• Description of the task:
Only lines with the word "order" are wanted; copy each of them from the listing below.

• Given information:
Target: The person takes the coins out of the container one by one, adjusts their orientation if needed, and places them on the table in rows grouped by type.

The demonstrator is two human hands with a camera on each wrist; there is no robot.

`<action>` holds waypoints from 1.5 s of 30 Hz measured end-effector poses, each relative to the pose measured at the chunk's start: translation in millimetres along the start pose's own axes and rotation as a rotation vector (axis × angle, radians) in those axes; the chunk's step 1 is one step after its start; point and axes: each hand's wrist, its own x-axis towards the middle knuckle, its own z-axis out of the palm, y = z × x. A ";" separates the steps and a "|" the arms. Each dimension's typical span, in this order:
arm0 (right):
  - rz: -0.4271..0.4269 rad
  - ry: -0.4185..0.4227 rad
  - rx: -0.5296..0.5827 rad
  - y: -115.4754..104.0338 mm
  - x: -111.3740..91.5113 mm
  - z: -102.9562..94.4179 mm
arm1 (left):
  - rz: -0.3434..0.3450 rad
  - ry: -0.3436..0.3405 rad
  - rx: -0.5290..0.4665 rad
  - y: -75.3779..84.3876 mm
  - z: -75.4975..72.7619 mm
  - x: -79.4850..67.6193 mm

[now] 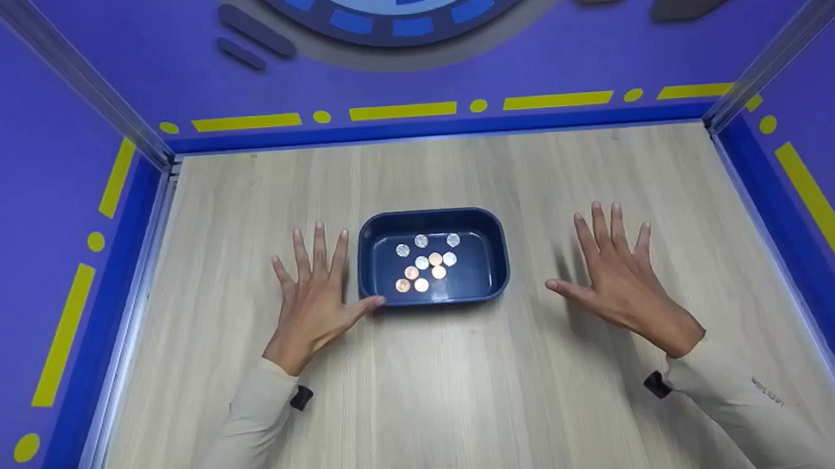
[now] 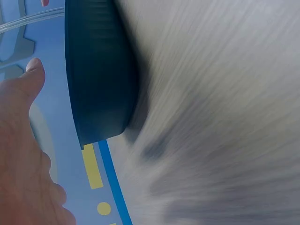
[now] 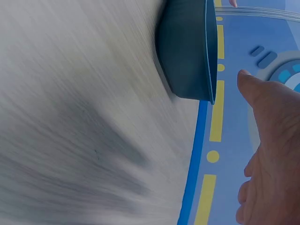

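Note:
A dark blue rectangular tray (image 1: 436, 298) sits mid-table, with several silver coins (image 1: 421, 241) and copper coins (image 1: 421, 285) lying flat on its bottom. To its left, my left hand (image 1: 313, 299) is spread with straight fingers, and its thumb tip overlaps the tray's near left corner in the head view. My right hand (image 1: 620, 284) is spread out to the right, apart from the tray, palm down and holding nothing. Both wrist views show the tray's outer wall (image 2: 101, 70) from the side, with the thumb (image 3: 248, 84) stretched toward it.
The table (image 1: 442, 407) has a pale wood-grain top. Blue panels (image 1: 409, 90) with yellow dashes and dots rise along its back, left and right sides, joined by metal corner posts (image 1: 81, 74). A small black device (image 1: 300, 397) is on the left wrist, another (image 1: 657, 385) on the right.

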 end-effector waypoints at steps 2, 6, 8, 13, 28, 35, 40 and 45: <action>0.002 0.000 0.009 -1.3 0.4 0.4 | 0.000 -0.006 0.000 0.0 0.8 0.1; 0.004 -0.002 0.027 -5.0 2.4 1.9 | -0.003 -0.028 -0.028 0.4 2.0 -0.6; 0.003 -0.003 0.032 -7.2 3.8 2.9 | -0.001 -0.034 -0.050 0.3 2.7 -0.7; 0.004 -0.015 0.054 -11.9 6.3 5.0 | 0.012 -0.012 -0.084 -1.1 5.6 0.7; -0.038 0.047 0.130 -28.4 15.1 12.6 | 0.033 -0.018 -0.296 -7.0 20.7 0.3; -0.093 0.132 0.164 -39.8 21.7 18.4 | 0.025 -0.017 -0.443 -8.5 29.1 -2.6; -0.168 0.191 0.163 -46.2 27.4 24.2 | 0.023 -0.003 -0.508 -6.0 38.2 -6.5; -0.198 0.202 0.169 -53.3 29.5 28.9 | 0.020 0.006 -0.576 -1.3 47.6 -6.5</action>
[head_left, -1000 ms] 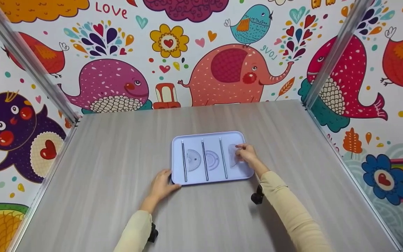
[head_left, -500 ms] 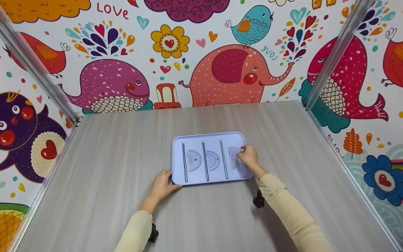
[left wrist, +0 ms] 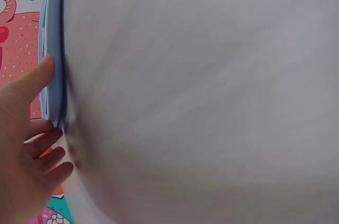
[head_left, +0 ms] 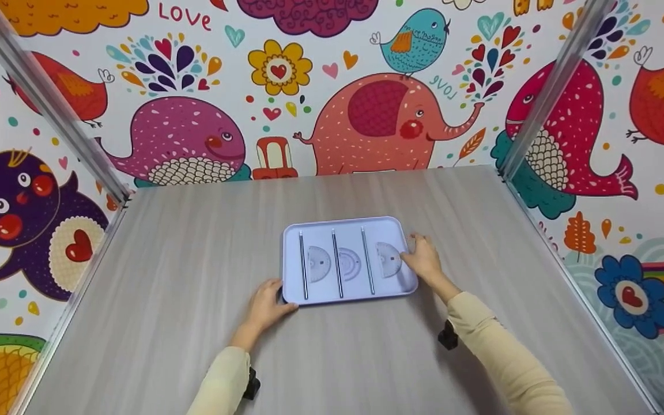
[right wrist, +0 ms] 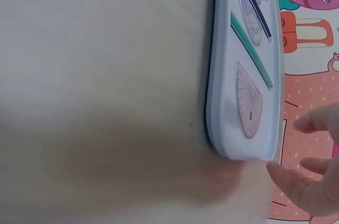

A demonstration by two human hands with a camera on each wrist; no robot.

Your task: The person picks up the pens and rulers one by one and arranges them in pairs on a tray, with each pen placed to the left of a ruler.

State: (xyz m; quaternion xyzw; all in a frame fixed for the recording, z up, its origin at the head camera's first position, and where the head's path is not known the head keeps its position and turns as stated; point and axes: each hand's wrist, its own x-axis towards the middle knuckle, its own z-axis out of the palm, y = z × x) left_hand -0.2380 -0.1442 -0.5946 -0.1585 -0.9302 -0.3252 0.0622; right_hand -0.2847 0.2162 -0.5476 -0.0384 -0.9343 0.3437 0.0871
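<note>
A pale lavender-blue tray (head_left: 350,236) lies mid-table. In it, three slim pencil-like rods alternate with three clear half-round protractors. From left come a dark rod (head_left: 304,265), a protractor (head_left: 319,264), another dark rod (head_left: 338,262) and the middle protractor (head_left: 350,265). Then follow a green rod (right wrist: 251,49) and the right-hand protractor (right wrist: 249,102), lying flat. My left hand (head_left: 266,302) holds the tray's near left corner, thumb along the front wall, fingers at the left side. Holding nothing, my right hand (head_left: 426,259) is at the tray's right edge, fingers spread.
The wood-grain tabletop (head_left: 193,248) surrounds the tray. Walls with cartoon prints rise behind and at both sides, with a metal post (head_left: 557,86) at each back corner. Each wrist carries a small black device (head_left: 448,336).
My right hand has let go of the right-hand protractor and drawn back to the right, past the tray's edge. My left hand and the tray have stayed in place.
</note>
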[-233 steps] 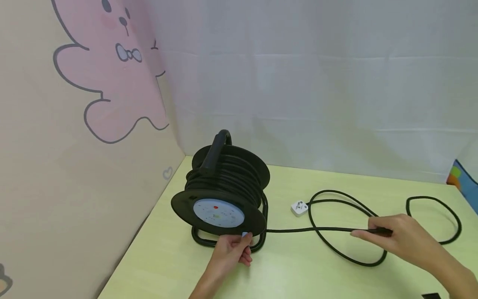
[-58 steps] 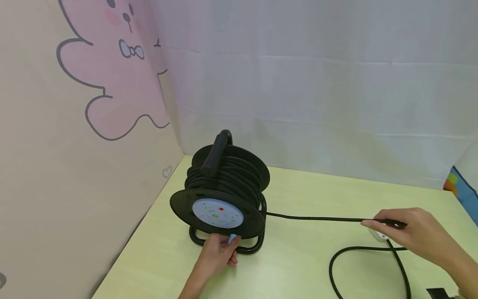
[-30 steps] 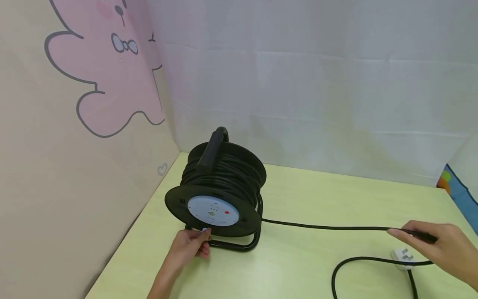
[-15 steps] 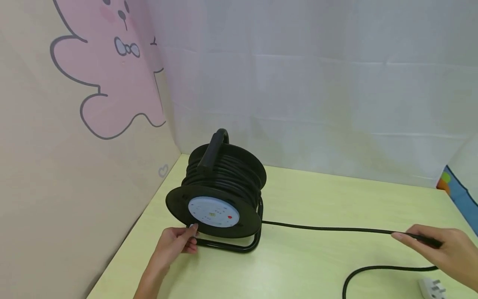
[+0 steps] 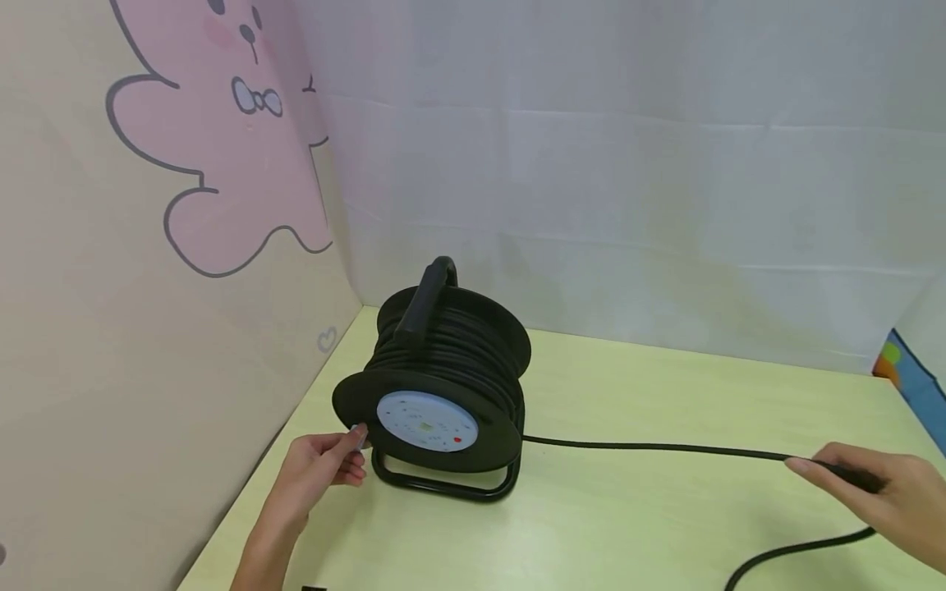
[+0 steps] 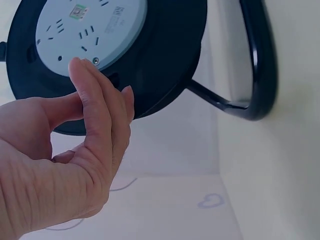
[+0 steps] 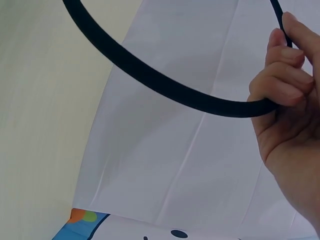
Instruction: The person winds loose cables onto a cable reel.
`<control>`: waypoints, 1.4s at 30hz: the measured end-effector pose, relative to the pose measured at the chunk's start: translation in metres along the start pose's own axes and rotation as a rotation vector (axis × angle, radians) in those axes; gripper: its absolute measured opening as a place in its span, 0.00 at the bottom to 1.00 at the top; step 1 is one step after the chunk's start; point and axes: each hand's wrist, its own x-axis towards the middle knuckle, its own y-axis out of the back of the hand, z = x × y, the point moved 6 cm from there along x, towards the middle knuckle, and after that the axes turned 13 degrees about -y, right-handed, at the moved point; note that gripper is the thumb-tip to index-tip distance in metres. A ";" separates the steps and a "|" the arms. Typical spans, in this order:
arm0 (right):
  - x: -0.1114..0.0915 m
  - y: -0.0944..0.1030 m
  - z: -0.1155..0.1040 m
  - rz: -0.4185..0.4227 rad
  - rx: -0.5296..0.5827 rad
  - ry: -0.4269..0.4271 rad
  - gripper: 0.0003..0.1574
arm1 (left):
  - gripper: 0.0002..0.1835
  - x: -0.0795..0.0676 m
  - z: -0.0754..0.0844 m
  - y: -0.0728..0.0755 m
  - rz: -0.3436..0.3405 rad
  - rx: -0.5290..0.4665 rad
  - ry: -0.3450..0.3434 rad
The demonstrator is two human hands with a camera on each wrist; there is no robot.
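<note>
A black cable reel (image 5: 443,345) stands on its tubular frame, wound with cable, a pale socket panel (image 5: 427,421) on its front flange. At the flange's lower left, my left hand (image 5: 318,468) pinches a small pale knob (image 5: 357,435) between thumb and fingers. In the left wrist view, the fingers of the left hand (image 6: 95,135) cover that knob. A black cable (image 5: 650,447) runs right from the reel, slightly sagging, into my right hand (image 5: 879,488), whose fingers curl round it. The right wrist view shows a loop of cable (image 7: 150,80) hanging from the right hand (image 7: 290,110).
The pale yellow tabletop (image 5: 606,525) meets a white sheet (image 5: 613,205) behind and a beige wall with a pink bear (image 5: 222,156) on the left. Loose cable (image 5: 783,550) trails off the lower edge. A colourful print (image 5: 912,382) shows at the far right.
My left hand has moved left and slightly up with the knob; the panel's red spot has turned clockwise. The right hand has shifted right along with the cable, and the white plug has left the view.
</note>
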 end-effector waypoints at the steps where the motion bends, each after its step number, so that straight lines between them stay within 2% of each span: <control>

• Result of the task:
`<action>` holds waypoints from 1.5 s of 30 Hz measured end-effector poses, each relative to the pose measured at the chunk's start: translation in millimetres along the start pose's own axes and rotation as a rotation vector (axis × angle, radians) in those axes; the chunk's step 1 is one step after its start; point and axes: each hand's wrist, its own x-axis towards the middle knuckle, its own z-axis out of the palm, y = z × x. A ";" separates the steps and a "|" the arms. Each dimension's typical span, in this order:
`<control>`: waypoints, 1.4s at 30hz: the measured end-effector pose, relative to the pose measured at the chunk's start: translation in metres along the start pose's own axes and rotation as a rotation vector (axis × angle, radians) in those axes; gripper: its absolute measured opening as a place in its span, 0.00 at the bottom to 1.00 at the top; step 1 is one step after the chunk's start; point and axes: each hand's wrist, its own x-axis towards the middle knuckle, its own y-axis out of the back of the hand, z = x × y, the point moved 6 cm from there along x, towards the middle knuckle, and after that the axes turned 13 degrees about -y, right-handed, at the moved point; note that gripper is the thumb-tip to index-tip distance in metres. A ";" separates the steps and a "|" the arms. Typical spans, in this order:

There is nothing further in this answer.